La Mona Lisa sí tenía originalmente cejas y pestañas y en principio su célebre autor habría intentado un rostro más ancho y una sonrisa un tanto más expresiva. Al menos así lo afirman nuevas pruebas realizadas con un escáner digital reali zadas por el ingeniero francés Pascal Cotte.
Subyugado por la obra maestra de Leonardo Da Vinci en su niñez, Cotte diseñó una cámara que le permitiera desentrañar sus secretos y deconstruir a partir de imágenes de alta definición no sólo el proceso de deterioro que la obra sufrió a lo largo del tiempo, sino además los pasos, pintura sobre pintura, dados por el artista en su creación.

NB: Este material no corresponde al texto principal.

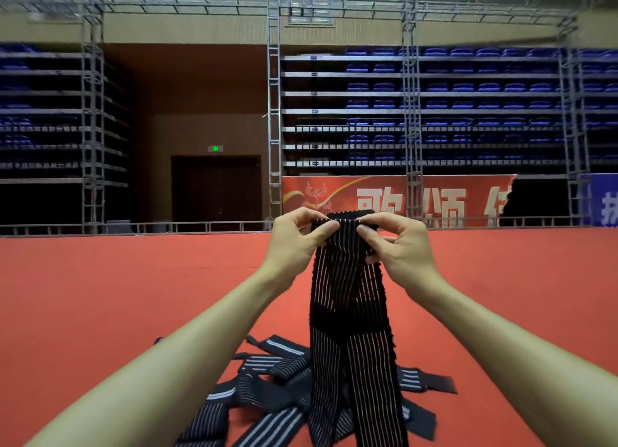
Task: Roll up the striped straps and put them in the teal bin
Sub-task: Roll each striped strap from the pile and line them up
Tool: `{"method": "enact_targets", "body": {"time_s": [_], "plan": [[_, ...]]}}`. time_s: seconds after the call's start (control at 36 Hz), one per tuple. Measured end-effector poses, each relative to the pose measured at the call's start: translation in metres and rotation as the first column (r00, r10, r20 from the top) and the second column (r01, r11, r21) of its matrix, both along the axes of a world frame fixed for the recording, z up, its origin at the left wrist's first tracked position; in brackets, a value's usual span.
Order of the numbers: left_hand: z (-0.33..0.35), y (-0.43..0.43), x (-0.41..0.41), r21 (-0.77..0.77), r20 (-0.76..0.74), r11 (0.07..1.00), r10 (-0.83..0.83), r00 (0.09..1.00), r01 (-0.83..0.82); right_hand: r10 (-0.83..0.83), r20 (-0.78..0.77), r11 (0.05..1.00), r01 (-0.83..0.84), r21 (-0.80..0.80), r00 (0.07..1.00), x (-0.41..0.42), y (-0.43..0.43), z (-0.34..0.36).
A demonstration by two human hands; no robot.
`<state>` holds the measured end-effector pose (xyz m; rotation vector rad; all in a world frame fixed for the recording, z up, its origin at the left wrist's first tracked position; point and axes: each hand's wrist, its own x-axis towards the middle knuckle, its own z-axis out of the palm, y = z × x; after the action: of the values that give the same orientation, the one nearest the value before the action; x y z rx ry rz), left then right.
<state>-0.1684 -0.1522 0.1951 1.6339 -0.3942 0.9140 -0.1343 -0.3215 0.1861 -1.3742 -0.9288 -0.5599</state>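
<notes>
From the head camera, both bare arms reach forward over a red carpeted floor (100, 296). The left hand (296, 242) and the right hand (399, 246) are raised side by side, each with its thumb and curled fingers pinching the top end of a long black elastic strap with thin white stripes (349, 312). The left hand has that end's left edge and the right hand its right edge. The top end looks folded over between the fingertips (how many turns it has cannot be told). The rest of the strap hangs straight down between the forearms to the near floor, where its lower end meets a loose heap of similar black-and-white striped straps (274, 376) lying crossed over one another just left of it and spreading a little to the right.

Far behind stand grey tiers of folded blue seats (468, 88), a red banner with white characters (374, 199), a dark double door (215, 189) under a small green sign (215, 148) and tall metal truss posts (274, 112).
</notes>
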Motion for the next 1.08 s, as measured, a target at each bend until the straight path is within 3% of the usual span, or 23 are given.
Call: {"method": "enact_targets", "body": {"time_s": [0.19, 0.5, 0.64, 0.86, 1.08], "plan": [[0.003, 0.01, -0.007, 0.061, -0.016, 0.998, 0.003, 1.0, -0.002, -0.053, 0.004, 0.998, 0.053, -0.035, 0.999, -0.002, -0.008, 0.004], [0.011, 0.013, -0.01, 0.239, 0.011, 0.964, 0.121, 0.993, -0.12, -0.165, 0.104, 0.969, 0.18, -0.168, 0.981, 0.001, -0.017, 0.013], [0.015, 0.011, -0.012, 0.288, 0.038, 0.951, 0.102, 0.994, -0.109, -0.266, 0.184, 0.933, 0.301, -0.199, 0.946, 0.004, -0.019, 0.016], [0.015, 0.011, -0.011, 0.375, 0.116, 0.91, 0.146, 0.982, -0.179, -0.325, 0.215, 0.918, 0.362, -0.164, 0.921, 0.007, -0.02, 0.016], [0.015, 0.012, -0.01, 0.386, 0.135, 0.9, 0.161, 0.978, -0.202, -0.306, 0.153, 0.937, 0.326, -0.128, 0.94, 0.009, -0.021, 0.015]]}}
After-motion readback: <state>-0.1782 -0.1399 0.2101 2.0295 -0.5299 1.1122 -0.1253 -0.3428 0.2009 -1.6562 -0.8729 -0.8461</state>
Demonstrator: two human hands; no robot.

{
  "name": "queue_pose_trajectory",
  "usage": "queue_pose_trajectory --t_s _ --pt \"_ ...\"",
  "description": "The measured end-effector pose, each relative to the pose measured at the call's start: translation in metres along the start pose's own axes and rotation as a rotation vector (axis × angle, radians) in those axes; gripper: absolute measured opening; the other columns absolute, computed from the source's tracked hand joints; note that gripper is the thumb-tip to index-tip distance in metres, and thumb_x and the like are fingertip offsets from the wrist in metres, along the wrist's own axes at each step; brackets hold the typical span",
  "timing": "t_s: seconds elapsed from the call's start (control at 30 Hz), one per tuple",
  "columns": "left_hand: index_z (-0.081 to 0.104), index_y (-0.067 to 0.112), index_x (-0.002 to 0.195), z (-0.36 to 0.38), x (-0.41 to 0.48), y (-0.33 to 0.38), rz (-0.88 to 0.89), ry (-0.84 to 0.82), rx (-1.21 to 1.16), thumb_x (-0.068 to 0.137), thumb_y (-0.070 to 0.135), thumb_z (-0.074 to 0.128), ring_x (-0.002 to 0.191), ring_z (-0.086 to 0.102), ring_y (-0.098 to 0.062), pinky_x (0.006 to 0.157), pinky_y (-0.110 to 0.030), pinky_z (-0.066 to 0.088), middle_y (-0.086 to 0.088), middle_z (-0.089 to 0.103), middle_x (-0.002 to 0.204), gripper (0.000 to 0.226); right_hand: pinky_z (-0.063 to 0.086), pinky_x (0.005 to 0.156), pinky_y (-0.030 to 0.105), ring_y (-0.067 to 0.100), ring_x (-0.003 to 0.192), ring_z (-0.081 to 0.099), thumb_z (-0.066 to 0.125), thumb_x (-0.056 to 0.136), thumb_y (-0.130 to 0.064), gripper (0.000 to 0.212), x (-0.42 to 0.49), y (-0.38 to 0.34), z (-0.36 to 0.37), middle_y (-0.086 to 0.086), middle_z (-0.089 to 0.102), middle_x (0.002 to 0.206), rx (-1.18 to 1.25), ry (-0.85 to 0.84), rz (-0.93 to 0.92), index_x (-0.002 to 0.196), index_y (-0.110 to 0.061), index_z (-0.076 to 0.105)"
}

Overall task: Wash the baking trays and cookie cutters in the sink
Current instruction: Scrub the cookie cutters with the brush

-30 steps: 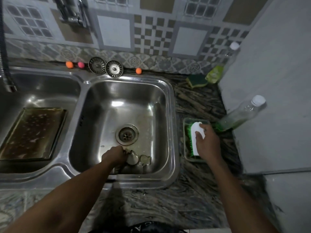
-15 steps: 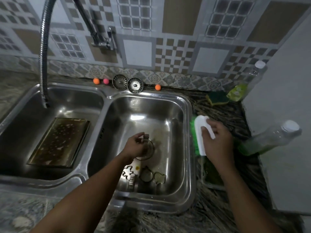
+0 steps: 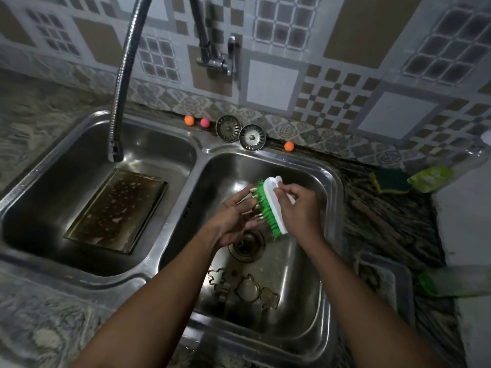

Los resultados de la investigación, las pruebas fotográficas y las imágenes hasta 24 veces ampliadas, trabajo que, según calculó Cotte, le demandó unas tres mil horas de análisis, se encuentran actualmente en exhibición en el Complejo Metreon de San Francisco.
Un escáner de 240 megapixeles capaz de generar imágenes ultradetalladas, fue la herramienta para desentrañar uno de los principales enigmas del retrato de Da Vinci: la presencia o ausencia de cejas y pestañas.
Durante siglos los especialistas y aficionados han realizado especulaciones respecto de esa ausencia. Algunos concluyeron que el artista nunca llegó a pintarlas, porque realmente nunca llegó a terminar el retrato; otros que de acuerdo a la moda florentina la modelo llevaba las cejas depiladas; y también se llegó a pensar que pudieron haber sido borradas en alguno de los procedimientos de restauración.
Esta última hipótesis parece ser confirmada por las pruebas del ingeniero parisino que dice haber encontrado en las imágenes de alta definición una pincelada sobre el ojo izquierdo que conduciría a pensar que cejas y pestañas existieron y que fueron borradas en los sucesivos esfuerzos de restauración.